● Exercise requirements:
In the entries that follow, find the line containing "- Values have"; from there, copy every line exactly through the line containing "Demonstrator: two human".

● Records for processing:
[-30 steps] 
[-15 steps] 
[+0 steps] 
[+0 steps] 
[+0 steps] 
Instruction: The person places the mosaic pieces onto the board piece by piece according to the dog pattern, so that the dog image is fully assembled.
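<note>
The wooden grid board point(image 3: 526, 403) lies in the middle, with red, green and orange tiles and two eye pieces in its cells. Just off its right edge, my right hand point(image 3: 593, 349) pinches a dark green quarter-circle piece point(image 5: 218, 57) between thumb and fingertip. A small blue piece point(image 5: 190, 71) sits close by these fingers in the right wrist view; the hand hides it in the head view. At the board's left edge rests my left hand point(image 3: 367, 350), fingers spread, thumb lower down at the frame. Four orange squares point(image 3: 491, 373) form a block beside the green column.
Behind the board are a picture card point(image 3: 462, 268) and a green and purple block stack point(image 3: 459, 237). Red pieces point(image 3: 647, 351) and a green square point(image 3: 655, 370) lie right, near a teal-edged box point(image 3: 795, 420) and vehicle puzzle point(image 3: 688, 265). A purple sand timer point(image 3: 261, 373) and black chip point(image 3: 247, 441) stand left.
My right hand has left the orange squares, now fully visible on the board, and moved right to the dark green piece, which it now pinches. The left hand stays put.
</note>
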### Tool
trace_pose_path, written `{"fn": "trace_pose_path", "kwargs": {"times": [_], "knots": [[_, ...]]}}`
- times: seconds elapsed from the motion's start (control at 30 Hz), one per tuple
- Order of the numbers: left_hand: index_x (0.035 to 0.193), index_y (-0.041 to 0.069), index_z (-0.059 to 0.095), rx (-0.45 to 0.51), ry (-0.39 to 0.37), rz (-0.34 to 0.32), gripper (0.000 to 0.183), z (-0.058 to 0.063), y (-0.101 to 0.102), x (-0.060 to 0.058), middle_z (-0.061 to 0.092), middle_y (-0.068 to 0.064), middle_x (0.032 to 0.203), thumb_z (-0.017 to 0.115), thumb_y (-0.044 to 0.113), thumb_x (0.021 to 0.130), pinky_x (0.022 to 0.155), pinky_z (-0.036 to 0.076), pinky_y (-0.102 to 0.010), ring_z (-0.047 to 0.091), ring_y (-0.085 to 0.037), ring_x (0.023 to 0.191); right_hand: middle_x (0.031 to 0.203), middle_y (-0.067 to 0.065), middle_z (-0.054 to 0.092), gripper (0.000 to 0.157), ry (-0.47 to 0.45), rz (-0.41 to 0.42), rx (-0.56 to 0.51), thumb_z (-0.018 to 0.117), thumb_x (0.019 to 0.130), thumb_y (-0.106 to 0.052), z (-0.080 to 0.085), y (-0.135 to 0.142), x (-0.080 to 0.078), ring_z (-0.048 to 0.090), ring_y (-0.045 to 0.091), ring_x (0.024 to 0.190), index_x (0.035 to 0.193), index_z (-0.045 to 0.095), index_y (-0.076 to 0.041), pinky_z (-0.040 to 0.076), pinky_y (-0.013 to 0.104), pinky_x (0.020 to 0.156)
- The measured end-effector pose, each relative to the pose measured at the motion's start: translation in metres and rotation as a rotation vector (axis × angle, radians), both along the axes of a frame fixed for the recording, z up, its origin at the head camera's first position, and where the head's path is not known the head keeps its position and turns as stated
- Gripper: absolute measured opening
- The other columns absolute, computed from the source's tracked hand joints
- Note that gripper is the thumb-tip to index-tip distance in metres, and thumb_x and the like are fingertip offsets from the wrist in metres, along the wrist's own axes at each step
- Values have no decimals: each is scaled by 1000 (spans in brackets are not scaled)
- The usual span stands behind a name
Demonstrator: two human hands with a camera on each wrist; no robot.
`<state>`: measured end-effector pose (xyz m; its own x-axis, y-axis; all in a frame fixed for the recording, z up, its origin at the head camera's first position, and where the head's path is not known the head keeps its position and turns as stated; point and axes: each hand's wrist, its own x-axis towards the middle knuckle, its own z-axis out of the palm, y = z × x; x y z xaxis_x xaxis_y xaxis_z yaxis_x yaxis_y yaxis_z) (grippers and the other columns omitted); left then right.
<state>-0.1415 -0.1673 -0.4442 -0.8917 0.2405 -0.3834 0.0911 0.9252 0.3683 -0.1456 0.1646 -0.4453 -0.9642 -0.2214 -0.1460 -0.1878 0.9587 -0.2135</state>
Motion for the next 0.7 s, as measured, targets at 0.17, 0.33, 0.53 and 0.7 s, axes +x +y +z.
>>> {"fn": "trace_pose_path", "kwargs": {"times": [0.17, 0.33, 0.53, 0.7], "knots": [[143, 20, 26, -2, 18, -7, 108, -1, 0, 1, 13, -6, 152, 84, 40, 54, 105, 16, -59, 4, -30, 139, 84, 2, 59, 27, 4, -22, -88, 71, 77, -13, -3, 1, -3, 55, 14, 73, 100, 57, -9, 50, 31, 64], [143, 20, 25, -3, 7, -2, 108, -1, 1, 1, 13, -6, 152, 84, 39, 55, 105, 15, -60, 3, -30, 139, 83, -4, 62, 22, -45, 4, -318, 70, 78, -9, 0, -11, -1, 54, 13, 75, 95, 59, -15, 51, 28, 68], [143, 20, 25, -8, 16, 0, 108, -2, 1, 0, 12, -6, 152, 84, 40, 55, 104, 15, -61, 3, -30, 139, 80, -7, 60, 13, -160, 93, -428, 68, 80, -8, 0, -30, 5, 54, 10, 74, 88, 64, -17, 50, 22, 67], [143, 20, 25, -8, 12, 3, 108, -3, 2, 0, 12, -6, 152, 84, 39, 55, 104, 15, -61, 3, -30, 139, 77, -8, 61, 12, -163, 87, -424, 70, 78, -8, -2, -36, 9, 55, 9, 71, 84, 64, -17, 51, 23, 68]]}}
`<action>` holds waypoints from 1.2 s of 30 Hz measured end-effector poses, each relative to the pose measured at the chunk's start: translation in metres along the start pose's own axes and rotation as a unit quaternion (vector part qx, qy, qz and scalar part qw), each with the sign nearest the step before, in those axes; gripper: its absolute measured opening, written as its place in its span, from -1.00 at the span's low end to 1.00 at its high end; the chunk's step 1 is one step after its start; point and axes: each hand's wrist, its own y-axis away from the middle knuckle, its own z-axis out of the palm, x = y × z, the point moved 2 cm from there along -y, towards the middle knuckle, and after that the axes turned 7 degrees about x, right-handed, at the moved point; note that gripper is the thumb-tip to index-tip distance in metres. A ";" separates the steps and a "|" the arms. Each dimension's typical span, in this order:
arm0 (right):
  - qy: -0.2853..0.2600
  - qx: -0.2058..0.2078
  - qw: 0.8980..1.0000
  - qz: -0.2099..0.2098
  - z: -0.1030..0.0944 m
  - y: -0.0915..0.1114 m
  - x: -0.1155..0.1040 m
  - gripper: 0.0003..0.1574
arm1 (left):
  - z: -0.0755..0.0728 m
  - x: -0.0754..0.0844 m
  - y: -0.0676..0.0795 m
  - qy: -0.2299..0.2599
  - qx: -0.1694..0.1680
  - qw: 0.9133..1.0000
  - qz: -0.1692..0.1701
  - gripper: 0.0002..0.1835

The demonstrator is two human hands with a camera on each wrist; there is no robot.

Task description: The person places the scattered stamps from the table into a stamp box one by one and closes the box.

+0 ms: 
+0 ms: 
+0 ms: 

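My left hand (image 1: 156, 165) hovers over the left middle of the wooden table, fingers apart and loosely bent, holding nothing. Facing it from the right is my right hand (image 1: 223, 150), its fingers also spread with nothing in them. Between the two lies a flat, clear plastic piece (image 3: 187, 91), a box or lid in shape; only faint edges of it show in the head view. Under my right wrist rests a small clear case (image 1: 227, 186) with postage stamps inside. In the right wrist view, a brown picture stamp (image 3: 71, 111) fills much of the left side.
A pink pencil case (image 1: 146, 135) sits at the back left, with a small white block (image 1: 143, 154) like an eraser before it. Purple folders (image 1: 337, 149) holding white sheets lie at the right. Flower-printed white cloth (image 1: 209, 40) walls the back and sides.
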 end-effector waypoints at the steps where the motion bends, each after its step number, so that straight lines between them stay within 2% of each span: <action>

● Exercise result:
- Values have no decimals: each is scaled by 1000 (spans in brackets are not scaled)
- The usual span stands behind a name
Demonstrator: two human hands with a camera on each wrist; no robot.

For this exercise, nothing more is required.